_YOUR INSTRUCTIONS_:
Look through the data below and extract, unchanged, the lines from the one that contains "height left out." to the one that contains "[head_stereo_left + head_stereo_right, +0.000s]", both included.

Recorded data
*** Begin section ***

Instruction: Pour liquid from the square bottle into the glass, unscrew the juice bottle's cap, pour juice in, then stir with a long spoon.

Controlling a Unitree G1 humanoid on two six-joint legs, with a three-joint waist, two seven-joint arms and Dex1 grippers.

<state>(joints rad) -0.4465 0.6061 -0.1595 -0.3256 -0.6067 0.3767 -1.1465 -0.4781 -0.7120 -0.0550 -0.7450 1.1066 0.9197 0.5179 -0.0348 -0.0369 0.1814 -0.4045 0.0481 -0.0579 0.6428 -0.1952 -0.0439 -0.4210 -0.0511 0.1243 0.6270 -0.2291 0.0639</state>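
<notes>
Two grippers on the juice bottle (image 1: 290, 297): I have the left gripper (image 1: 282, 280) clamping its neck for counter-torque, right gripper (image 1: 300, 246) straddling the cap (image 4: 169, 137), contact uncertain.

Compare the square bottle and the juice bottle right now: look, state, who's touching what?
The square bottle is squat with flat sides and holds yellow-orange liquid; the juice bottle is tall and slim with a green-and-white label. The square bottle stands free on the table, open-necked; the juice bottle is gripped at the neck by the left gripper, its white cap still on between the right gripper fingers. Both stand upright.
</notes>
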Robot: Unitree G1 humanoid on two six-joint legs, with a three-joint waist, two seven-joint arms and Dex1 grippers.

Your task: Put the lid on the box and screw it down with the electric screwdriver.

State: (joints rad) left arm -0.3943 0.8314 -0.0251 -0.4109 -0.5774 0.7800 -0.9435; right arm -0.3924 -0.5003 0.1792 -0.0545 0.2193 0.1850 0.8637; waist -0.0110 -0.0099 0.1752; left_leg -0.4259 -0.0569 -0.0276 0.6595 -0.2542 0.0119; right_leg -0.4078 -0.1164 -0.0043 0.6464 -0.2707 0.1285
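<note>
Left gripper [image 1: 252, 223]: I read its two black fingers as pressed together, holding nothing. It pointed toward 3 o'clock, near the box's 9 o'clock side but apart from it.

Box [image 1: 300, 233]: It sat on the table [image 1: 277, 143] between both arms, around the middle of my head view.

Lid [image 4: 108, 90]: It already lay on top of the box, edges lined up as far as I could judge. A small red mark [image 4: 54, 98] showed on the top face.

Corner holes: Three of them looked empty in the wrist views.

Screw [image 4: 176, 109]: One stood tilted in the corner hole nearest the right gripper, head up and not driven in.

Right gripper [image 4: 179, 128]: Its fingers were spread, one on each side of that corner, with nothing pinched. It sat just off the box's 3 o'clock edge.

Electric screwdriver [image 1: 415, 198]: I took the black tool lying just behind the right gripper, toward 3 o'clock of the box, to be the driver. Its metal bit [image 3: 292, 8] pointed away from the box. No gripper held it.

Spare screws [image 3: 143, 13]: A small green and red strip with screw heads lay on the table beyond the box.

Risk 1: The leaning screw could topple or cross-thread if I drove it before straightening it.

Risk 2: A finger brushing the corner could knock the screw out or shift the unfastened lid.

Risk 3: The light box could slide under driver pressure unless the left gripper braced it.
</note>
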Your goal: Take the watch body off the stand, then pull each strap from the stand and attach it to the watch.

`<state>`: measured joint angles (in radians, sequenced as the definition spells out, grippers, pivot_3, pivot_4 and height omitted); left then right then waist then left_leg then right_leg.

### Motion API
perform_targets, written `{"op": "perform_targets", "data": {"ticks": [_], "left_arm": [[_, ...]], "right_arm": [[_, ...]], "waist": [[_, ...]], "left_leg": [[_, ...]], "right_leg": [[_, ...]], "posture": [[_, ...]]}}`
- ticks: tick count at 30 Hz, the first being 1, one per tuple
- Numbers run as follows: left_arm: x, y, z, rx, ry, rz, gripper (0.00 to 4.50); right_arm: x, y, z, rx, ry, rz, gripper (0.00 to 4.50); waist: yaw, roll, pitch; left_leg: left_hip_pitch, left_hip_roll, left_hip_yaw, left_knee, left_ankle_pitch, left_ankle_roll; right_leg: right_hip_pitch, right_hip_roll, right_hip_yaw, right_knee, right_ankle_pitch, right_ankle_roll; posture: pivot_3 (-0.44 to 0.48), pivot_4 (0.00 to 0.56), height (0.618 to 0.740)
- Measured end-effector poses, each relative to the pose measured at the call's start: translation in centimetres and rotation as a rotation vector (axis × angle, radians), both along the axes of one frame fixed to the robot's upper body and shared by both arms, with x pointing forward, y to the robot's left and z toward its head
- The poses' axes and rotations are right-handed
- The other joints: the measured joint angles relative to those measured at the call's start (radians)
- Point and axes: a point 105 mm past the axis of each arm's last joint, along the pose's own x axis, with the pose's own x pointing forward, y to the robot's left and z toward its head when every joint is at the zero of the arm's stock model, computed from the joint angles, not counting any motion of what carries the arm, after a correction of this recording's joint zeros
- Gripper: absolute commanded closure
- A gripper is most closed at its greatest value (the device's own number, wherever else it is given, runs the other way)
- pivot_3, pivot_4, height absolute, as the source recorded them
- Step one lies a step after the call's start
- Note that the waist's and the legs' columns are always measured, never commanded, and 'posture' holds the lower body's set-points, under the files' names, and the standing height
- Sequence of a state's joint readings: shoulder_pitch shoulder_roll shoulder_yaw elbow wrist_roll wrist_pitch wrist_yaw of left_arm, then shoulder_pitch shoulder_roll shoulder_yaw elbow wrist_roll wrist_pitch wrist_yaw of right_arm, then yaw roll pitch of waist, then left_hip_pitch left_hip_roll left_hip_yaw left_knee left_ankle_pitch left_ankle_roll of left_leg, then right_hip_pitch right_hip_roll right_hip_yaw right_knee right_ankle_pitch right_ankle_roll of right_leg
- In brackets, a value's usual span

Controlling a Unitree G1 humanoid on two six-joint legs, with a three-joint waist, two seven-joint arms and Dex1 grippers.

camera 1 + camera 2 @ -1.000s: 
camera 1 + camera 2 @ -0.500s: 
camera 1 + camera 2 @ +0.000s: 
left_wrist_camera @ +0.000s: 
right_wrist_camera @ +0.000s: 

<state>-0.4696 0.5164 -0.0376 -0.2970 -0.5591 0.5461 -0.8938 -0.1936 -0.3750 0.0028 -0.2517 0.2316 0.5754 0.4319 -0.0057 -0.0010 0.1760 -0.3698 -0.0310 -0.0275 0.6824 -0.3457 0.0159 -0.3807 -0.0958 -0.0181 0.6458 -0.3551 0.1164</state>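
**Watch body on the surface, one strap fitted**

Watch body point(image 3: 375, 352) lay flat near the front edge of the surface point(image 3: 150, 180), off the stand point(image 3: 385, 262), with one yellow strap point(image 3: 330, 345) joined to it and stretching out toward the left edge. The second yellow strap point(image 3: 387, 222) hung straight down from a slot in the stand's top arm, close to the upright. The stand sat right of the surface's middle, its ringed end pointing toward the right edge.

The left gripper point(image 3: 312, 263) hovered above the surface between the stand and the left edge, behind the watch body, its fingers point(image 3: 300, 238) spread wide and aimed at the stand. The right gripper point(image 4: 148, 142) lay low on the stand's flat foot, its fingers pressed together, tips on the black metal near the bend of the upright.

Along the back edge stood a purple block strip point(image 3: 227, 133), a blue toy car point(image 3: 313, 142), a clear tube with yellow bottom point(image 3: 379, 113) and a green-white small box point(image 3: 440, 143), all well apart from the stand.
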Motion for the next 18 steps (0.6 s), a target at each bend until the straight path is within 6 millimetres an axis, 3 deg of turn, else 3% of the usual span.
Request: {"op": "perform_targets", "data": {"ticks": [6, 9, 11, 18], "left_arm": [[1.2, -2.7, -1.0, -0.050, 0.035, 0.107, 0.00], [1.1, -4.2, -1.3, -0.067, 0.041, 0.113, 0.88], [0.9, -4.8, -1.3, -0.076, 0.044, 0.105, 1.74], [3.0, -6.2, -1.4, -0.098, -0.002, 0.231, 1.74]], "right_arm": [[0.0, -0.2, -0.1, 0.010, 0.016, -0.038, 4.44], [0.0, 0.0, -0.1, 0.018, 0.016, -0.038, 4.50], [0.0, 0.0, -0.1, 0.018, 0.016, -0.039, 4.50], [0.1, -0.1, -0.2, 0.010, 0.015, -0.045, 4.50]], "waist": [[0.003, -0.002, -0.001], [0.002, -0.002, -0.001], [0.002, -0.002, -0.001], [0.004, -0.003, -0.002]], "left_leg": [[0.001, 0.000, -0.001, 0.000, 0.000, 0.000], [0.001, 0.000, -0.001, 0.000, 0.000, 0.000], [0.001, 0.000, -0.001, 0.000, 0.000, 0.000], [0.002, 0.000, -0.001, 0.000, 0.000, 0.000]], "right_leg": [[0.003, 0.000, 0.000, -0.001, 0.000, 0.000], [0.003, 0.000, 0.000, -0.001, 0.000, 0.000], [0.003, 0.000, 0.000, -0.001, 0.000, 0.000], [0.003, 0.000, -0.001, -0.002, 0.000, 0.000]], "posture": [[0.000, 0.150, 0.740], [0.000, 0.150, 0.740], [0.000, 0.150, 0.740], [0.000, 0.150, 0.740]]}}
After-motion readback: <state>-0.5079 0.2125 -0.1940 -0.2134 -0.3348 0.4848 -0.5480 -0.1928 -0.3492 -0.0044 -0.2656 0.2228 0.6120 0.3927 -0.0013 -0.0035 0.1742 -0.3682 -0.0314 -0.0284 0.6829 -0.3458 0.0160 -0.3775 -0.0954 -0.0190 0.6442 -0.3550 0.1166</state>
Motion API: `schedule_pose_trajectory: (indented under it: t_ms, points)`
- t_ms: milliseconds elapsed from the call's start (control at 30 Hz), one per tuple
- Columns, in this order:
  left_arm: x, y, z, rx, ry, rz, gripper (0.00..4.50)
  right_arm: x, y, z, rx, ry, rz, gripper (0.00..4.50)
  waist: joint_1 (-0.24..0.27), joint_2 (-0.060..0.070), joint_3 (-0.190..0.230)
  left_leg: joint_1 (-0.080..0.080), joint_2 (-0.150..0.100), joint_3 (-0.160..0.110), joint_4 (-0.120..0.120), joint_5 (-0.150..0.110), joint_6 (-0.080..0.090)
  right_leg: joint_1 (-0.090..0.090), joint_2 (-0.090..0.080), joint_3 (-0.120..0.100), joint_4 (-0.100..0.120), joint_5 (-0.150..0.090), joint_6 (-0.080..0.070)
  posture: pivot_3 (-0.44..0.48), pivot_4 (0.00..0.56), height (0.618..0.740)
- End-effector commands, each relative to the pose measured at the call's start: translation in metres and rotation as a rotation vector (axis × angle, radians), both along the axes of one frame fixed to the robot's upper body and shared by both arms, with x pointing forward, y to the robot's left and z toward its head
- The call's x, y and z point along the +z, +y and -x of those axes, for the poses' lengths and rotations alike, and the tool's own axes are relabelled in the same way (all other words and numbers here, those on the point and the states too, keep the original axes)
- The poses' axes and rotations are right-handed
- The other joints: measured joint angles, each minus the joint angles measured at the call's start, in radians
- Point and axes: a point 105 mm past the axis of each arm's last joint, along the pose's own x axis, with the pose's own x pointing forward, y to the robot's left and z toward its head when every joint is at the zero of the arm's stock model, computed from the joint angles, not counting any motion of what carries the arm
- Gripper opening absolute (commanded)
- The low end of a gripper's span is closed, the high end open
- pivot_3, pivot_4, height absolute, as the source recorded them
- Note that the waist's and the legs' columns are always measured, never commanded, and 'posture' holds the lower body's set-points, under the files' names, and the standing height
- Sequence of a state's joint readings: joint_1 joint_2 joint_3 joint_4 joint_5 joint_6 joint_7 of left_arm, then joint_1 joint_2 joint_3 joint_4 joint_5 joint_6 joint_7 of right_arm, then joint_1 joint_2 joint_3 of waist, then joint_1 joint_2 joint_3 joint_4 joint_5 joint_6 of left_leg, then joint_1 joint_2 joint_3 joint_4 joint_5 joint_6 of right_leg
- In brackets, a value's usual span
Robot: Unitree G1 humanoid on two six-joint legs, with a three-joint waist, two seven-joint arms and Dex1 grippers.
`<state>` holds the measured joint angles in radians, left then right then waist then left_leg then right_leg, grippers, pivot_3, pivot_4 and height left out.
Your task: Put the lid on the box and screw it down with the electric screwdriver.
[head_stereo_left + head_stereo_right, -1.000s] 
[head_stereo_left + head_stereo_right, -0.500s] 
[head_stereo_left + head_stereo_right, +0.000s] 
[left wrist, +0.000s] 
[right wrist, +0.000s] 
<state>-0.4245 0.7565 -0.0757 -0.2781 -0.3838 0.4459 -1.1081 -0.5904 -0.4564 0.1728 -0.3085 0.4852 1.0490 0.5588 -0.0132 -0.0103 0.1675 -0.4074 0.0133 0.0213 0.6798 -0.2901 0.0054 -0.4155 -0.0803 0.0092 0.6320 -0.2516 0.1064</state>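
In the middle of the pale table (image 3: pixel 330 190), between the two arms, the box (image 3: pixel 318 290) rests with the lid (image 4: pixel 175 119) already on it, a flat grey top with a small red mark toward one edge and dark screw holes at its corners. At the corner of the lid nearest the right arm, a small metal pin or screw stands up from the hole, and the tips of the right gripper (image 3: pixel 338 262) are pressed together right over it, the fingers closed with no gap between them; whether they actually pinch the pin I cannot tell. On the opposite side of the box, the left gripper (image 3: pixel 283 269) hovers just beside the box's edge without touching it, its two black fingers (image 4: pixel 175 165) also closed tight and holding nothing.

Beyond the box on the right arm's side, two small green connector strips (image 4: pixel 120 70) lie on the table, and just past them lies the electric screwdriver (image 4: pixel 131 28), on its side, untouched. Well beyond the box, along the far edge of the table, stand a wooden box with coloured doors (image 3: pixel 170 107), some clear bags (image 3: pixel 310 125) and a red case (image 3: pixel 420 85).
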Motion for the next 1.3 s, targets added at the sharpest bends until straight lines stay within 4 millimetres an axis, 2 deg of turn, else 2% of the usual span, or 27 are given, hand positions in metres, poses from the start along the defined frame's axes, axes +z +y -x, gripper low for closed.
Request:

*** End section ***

_OUTPUT OF THE EXERCISE_:
`<state>` holds the measured joint angles in radians, left then right then waist then left_leg then right_leg, grippers, pivot_3, pivot_4 and height left out.
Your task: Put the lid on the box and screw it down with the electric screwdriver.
[head_stereo_left + head_stereo_right, -1.000s] 
[head_stereo_left + head_stereo_right, -0.500s] 
[head_stereo_left + head_stereo_right, +0.000s] 

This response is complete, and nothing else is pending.